--- Exercise brief ---
Give the listing again word for word. Leave every image out.

--- Entries supplied ---
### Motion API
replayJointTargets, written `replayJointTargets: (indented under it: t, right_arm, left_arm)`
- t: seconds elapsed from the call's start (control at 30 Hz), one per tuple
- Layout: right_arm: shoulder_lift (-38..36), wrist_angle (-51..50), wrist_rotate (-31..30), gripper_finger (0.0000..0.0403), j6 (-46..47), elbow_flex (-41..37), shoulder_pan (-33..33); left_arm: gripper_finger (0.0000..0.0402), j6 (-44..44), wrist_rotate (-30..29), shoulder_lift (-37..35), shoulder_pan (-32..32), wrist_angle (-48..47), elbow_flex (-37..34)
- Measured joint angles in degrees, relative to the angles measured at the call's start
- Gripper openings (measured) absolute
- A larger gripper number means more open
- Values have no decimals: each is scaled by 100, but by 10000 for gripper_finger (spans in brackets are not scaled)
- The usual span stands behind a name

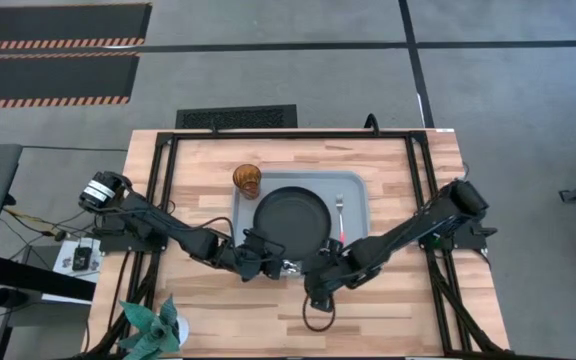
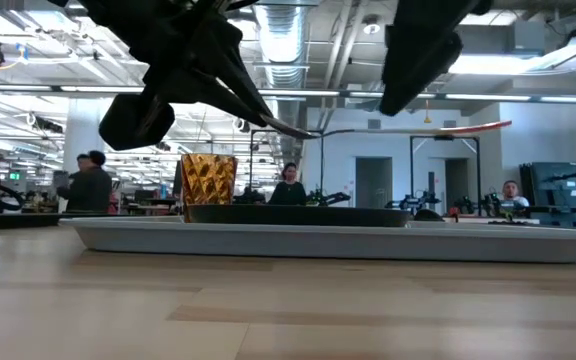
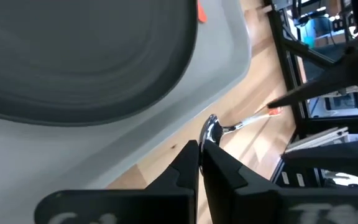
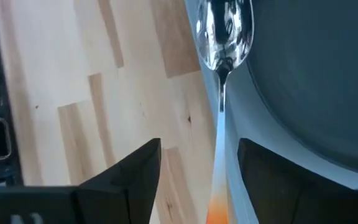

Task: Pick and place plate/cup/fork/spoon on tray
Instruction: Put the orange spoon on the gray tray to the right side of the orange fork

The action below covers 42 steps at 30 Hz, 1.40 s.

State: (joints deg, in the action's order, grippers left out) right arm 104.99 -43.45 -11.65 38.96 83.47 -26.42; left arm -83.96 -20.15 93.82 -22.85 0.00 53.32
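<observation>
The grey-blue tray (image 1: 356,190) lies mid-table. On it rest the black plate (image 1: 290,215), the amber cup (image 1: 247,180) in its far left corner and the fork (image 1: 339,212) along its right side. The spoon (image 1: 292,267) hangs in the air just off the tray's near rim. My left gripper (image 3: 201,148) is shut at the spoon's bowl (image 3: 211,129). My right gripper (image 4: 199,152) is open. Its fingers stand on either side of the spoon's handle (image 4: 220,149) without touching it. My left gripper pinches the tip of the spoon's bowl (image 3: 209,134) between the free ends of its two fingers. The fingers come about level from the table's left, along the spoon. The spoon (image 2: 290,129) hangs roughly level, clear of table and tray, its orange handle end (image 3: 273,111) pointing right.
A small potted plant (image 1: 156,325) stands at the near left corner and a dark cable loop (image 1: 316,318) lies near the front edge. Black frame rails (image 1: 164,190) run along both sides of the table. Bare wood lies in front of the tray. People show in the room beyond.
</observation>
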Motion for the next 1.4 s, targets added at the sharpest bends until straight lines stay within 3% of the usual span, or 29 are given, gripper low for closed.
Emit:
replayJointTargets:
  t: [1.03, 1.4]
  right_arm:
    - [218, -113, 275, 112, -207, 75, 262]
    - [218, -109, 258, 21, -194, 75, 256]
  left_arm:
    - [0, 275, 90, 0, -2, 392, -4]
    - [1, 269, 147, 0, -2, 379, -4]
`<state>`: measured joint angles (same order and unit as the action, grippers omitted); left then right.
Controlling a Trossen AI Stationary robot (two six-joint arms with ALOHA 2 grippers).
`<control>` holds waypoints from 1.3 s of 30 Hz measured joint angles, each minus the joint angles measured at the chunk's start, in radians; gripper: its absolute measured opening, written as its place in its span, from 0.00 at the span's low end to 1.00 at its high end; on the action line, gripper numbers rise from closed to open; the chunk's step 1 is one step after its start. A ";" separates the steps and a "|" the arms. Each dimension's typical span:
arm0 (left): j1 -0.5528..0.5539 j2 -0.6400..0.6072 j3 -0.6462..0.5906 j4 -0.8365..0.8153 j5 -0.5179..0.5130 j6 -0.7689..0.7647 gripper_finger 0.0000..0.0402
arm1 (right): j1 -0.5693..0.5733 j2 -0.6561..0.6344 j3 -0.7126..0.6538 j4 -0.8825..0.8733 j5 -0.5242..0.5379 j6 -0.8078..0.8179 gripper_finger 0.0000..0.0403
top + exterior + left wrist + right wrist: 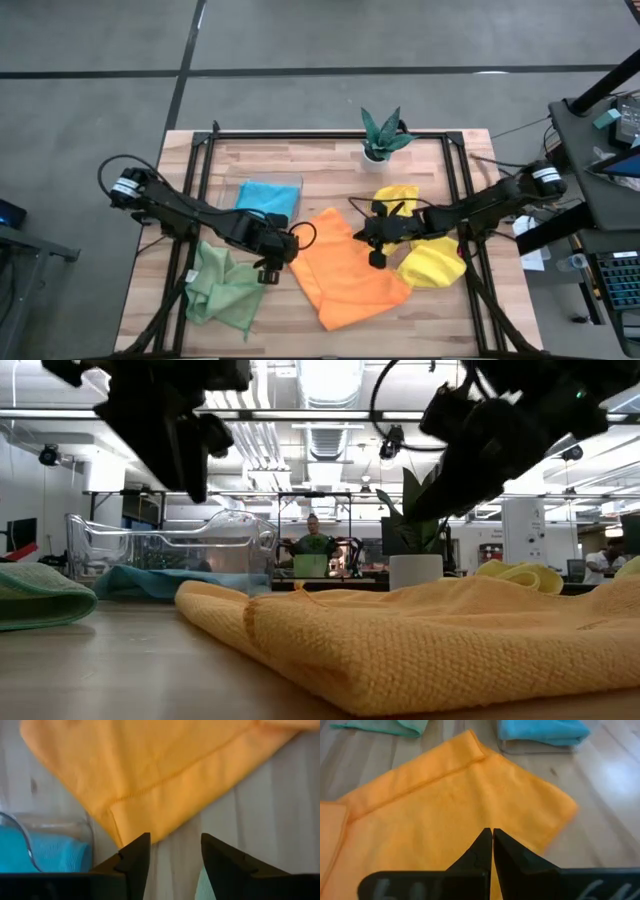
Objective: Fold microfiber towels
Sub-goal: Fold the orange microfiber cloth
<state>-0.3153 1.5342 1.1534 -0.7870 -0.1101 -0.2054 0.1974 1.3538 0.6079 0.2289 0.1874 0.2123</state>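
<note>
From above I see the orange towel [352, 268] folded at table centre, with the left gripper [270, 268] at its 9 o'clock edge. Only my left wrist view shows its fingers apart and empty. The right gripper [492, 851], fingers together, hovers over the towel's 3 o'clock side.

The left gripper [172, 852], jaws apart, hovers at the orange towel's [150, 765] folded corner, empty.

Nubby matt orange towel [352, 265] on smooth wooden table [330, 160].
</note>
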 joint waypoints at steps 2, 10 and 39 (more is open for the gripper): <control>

--- Finished exercise ---
### Motion API
replayJointTargets, written `replayJointTargets: (indented under it: t, right_arm, left_arm)`
- t: seconds elapsed from the call's start (control at 30 Hz), one per tuple
- Layout: right_arm: shoulder_lift (-38..36), wrist_angle (-51..50), wrist_rotate (-31..30), gripper_finger (0.0000..0.0403), j6 (-46..47), elbow_flex (-41..37), shoulder_pan (-33..33); left_arm: gripper_finger (0.0000..0.0402), j6 (-44..44), wrist_rotate (-30..29), shoulder_lift (-37..35), shoulder_pan (-32..32), wrist_angle (-48..47), elbow_flex (-37..34)
- Measured joint angles in degrees, relative to the angles measured at the call's start
- Gripper openings (measured) absolute
- A larger gripper number means more open
- Values have no decimals: each is scaled by 100, but by 10000 for gripper_finger (spans in brackets are not scaled)
- The usual span stands behind a name


Task: Pick and place plate/cup/fork/spoon on tray
Instruction: Put the orange spoon on the gray tray to the right side of the orange fork

The action below covers 42 steps at 30 Hz, 1.40 s.

State: (joints deg, in the action's order, grippers left out) right arm 104.99 -43.45 -11.65 38.96 83.47 -26.42; left arm -83.96 -20.15 93.82 -22.85 0.00 53.32
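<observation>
The grey-blue tray (image 1: 356,190) lies mid-table. On it rest the black plate (image 1: 290,215), the amber cup (image 1: 247,180) in its far left corner and the fork (image 1: 339,212) along its right side. The spoon (image 1: 292,267) hangs in the air just off the tray's near rim. My left gripper (image 3: 201,148) is shut at the spoon's bowl (image 3: 211,129). My right gripper (image 4: 199,152) is open. Its fingers stand on either side of the spoon's handle (image 4: 220,149) without touching it. My left gripper pinches the tip of the spoon's bowl (image 3: 209,134) between the free ends of its two fingers. The fingers come about level from the table's left, along the spoon. The spoon (image 2: 290,129) hangs roughly level, clear of table and tray, its orange handle end (image 3: 273,111) pointing right.
A small potted plant (image 1: 156,325) stands at the near left corner and a dark cable loop (image 1: 316,318) lies near the front edge. Black frame rails (image 1: 164,190) run along both sides of the table. Bare wood lies in front of the tray. People show in the room beyond.
</observation>
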Motion for the next 1.4 s, targets added at the sharpest bends until straight lines stay within 3% of the usual span, or 29 are given, gripper low for closed.
Emit:
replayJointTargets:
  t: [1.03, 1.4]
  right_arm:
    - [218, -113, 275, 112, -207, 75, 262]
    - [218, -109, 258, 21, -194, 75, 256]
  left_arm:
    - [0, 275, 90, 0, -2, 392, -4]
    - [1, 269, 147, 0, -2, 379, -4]
`<state>`: measured joint angles (same order and unit as the action, grippers omitted); left then right.
Controlling a Trossen AI Stationary robot (two six-joint arms with ALOHA 2 grippers).
`<control>` holds waypoints from 1.3 s of 30 Hz measured joint angles, each minus the joint angles measured at the chunk's start, in radians; gripper: its absolute measured opening, written as its place in its span, from 0.00 at the span's low end to 1.00 at its high end; on the action line, gripper numbers rise from closed to open; the chunk's step 1 is one step after its start. A ";" separates the steps and a "|" the arms. Each dimension's typical span:
arm0 (left): j1 -0.5528..0.5539 j2 -0.6400..0.6072 j3 -0.6462..0.5906 j4 -0.8365..0.8153 j5 -0.5179..0.5130 j6 -0.7689..0.7647 gripper_finger 0.0000..0.0402
arm1 (right): j1 -0.5693..0.5733 j2 -0.6561..0.6344 j3 -0.7126..0.6538 j4 -0.8825..0.8733 j5 -0.5242..0.5379 j6 -0.8078..0.8179 gripper_finger 0.0000..0.0403
top + exterior + left wrist + right wrist: 
Objective: Fold microfiber towels
Sub-goal: Fold the orange microfiber cloth
<state>-0.3153 1.5342 1.1534 -0.7870 -0.1101 -0.2054 0.1974 1.3538 0.6079 0.2289 0.1874 0.2123</state>
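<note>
From above I see the orange towel [352, 268] folded at table centre, with the left gripper [270, 268] at its 9 o'clock edge. Only my left wrist view shows its fingers apart and empty. The right gripper [492, 851], fingers together, hovers over the towel's 3 o'clock side.

The left gripper [172, 852], jaws apart, hovers at the orange towel's [150, 765] folded corner, empty.

Nubby matt orange towel [352, 265] on smooth wooden table [330, 160].
</note>
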 joint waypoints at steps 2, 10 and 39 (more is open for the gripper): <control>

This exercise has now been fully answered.